● Your goal:
Print the data below exactly, but only the lines from the one containing "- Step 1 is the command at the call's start" down to the one containing "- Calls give", inclusive.
═══
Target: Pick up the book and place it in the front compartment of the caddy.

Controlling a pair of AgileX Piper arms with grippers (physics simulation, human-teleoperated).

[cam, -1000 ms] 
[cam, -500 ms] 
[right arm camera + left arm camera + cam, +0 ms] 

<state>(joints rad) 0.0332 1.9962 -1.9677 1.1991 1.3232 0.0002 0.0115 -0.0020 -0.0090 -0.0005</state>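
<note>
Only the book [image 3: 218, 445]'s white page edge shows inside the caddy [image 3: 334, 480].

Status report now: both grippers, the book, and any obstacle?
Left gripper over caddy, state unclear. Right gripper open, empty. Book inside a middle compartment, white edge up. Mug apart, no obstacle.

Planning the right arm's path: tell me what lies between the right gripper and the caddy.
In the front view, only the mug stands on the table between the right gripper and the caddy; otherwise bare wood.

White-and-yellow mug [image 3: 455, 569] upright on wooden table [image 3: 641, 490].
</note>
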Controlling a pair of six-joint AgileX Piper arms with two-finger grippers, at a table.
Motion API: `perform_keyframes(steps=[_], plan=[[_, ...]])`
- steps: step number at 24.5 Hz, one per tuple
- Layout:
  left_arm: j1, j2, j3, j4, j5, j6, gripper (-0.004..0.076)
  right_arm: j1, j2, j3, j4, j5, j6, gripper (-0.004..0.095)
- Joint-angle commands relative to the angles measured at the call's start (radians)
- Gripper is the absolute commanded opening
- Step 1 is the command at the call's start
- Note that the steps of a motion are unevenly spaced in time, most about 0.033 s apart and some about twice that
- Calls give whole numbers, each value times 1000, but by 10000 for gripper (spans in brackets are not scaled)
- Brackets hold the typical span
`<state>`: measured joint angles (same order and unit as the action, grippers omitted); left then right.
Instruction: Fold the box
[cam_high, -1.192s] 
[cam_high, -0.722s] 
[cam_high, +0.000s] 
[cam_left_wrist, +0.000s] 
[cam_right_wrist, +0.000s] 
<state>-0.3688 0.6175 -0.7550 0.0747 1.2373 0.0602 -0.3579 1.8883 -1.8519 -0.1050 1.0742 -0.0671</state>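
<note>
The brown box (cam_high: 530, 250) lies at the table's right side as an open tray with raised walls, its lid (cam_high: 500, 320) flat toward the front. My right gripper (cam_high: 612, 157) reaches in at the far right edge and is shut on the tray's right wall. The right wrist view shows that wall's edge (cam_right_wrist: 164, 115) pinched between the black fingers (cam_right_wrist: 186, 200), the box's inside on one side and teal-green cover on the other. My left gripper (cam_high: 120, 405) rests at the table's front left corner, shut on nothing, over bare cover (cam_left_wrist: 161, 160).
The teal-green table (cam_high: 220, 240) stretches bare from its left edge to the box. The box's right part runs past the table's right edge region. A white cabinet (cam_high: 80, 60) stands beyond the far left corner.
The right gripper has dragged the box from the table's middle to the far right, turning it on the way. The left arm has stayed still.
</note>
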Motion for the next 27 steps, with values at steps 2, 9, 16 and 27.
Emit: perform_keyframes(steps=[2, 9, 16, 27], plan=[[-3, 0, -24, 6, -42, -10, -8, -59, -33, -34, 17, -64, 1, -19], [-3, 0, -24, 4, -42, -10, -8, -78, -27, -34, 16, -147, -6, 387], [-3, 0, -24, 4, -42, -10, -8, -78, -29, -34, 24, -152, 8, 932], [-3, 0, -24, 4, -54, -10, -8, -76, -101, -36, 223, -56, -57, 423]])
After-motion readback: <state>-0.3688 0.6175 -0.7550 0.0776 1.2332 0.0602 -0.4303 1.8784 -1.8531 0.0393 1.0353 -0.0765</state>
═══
● Solution to this problem:
- Step 1 is the command at the call's start
- Note that the steps of a motion are unevenly spaced in time, most about 0.033 s apart and some about twice that
- Calls give whole numbers, each value times 1000, but by 10000 for gripper (spans in brackets are not scaled)

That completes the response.